Sinema filmlerinin fragmanlarında, filmin tanıtımı bazen o kadar iyi yapılır ki insanların zihninde filmden daha çok yer eder. “Havalı” diye nitelendirilebilecek fragmanlarda, bir “entertainment” aracı olan film ”şişirilerek” tanıtılır. Kimi zaman bu tanıtım için film manipüle edilir.
Sinema filmi, uzun süreli olarak insanın hayatında gerçek dünya kadar önem arzedemez. Yani boğazınızdan aşağıya inmez ya da sizi ışıksız bırakmaz. Bu sebeple zararlı ya da yararlı görülmez.

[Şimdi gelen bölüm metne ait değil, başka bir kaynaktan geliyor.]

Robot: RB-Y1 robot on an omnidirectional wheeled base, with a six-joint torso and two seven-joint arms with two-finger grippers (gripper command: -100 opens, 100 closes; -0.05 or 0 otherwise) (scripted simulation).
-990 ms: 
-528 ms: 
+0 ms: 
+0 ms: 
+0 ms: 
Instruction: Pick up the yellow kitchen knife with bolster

Fragmanlardaki tanıtım tarzı ve sinema filmlerinin havası zaman içerisinde gerçek dünyaya geçmeye başladı. Haberlerde bir ülkenin başka bir ülkeye yaptığı askeri müdahele bir savaş filmi gibi gösterilerek, gerçek dünyaya ait ölümler “entertainment” ın parçası oldu vb.
Bahsi Türkiye’deki konut satışlarına getirmek istiyoruz. Nasıl tasarlanırlarsa tasarlansınlar Türkiye’de konut projelerinin büyük bölümü iki saat izlenecek bir filmmiş gibi pazarlanıyor. İnsanların tek derdi nicelik, haz ya da eğlenceymişcesine satış sloganları bulunuyor. Nasıl oluyorsa her proje; ilk, tek ve en. Reklamcıların bu kelimelere böylesine yönelmeleri toplumun bu tarz reklamlara gösterdiği olumlu tepkiden kaynaklanıyor olmalı. Uçlarda yaşama açlığının sebepleri sosyolojik olarak incelenebilir. Ancak sabun kalıbı gibi reklamların, tasarımı ve “iyi” yaşam alanları arama ihtiyacını kötü etkileyen bir etken olduğu ortada. “Bana ahır verin yine satarım.” gibi cümleler işte bu sebepten kaynaklanıyor.
Kültürel anlamda “güzel” yaşama arzusu güzel kelimesinin içi doldukça değişecektir diye düşünüyoruz. En azından bu durum bir ayrışmaya muhatab olacaktır. Yoksa “simulakr” lar içinde, simüle yaşamlar sürdürmeye devam etmek zorunda kalınacak.